Molecular Genetic Testing Used in CHCHD10-Related Disorders

Clinical Characteristics

Clinical Description

The phenotypic spectrum of CHCHD10-related disorders is broad and can include any of the following alone or in any combination: mitochondrial myopathy, amyotrophic lateral sclerosis, frontotemporal dementia (FTD), late-onset spinal motor neuronopathy, and axonal Charcot-Marie-Tooth neuropathy. Cerebellar ataxia may also be found in combination with these disorders, but not as the sole neurologic manifestation.

To date, approximately 100 individuals have been identified with a pathogenic variant in CHCHD10 [Bannwarth et al 2014, Ajroud-Driss et al 2015, Auranen et al 2015, Penttilä et al 2015]. The following description of the phenotypes associated with this condition is based on these reports. It should be noted that other individuals have been reported with CHCHD10 variants for which the pathogenicity is controversial and there is a need for more studies to classify them as pathogenic or not [Tazelaar et al 2018].

Mitochondrial myopathy may present with exercise intolerance; proximal, axial, and/or facial muscle weakness; ptosis; and amyotrophy. Deafness may also be observed.

  • Early onset. In a Puerto Rican family, affected individuals had myopathy (appearing in the first decade of life) and short stature [Ajroud-Driss et al 2015].
  • Late onset. In a French family, affected individuals had late-onset myopathy with motor neuron disease, FTD, and cerebellar ataxia [Bannwarth et al 2014].

Amyotrophic lateral sclerosis (ALS). CHCHD10-related ALS and ALS of other causes (see ALS Overview) are clinically indistinguishable, including in male-to-female ratio, age of onset, symptom distribution, and severity of disease. Most individuals with CHCHD10-related ALS meet El Escorial criteria for ALS [Brooks et al 2000] and have both UMN and LMN involvement. Within a family, clinical variability is considerable, especially regarding age of onset and longevity.

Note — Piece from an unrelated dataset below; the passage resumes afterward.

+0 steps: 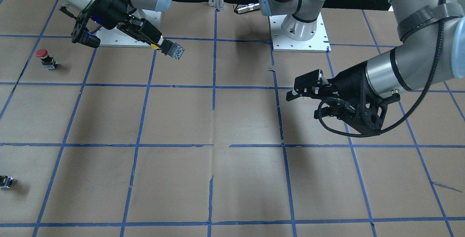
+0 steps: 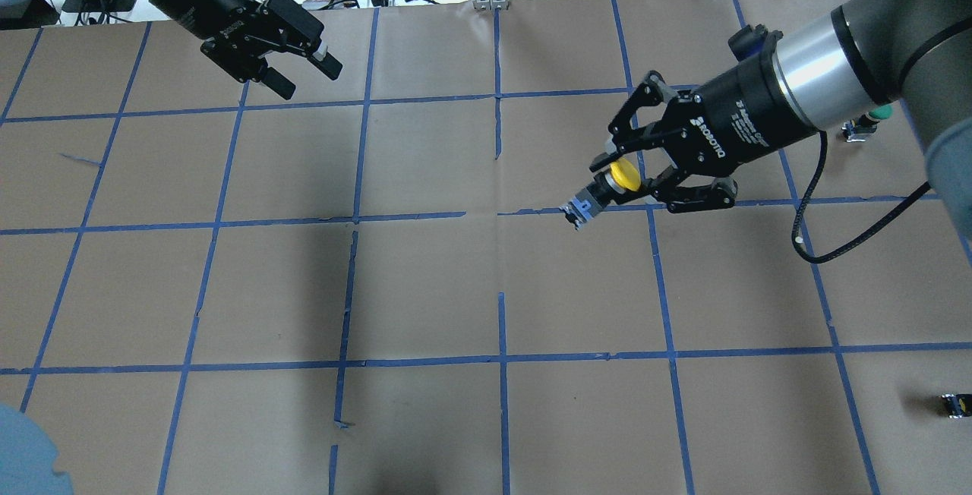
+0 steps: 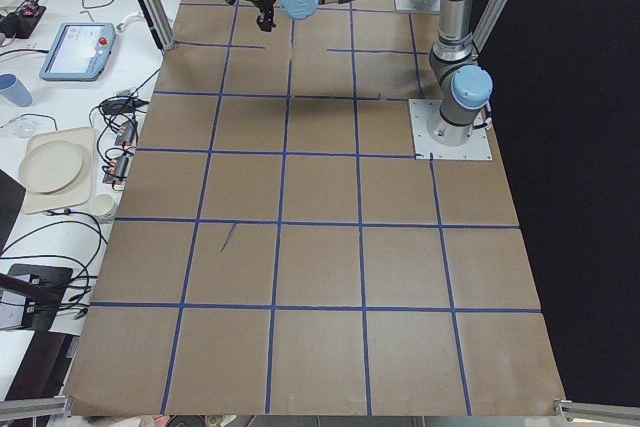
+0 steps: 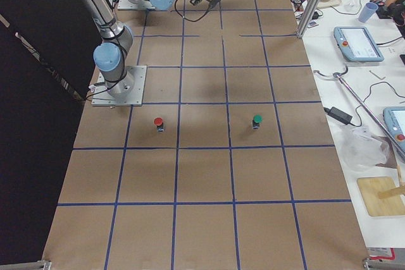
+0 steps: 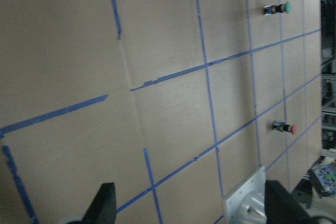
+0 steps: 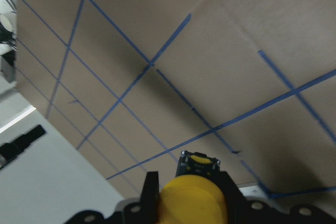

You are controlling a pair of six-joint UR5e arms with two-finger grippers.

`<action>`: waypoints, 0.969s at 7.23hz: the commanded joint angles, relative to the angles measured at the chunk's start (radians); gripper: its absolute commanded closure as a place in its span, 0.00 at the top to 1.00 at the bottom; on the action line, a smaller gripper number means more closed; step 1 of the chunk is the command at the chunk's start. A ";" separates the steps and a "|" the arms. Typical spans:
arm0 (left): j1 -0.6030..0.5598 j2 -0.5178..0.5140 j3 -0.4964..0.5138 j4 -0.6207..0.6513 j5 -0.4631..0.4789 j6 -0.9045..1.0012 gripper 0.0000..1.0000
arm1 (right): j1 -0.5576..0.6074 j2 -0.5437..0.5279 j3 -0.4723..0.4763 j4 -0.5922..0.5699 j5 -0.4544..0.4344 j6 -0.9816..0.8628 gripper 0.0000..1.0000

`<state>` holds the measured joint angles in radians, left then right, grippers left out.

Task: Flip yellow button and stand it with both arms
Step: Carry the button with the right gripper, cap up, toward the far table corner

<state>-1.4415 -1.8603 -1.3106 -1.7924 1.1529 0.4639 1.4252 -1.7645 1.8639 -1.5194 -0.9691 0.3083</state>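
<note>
Our black right gripper [image 2: 624, 174] is clamping the yellow mushroom-capped switch [image 2: 607, 190] by its cap; we are planning a square body grasp for the spread-open left gripper [image 2: 307, 77].

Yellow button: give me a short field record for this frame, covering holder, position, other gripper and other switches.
holder: right gripper, shut on the yellow button at its cap
position: in the air, body end pointing out of the gripper
left gripper: open, empty
elsewhere: red-capped switch and green-capped switch, both standing upright
</note>
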 commanded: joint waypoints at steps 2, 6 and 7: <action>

  • The ALS may occur by itself or in combination with FTD (referred to as FTD-ALS).
  • Onset. Mean age of onset is 53 years (age range 25-75 years). Upper limb involvement is more frequent at onset of ALS phenotype; bulbar involvement is more predominant at onset in the FTD-ALS phenotype.
  • Progression. Bulbar dysfunction (atrophy of facial and masticatory muscles, perioral fasciculations, and severe dysphagia leading to frequent aspiration) become prominent in the final stages of the disease. Affected individuals eventually develop respiratory failure, which is the main cause of death. Mean disease duration prior to death is 8.6 years (range 2-17 years).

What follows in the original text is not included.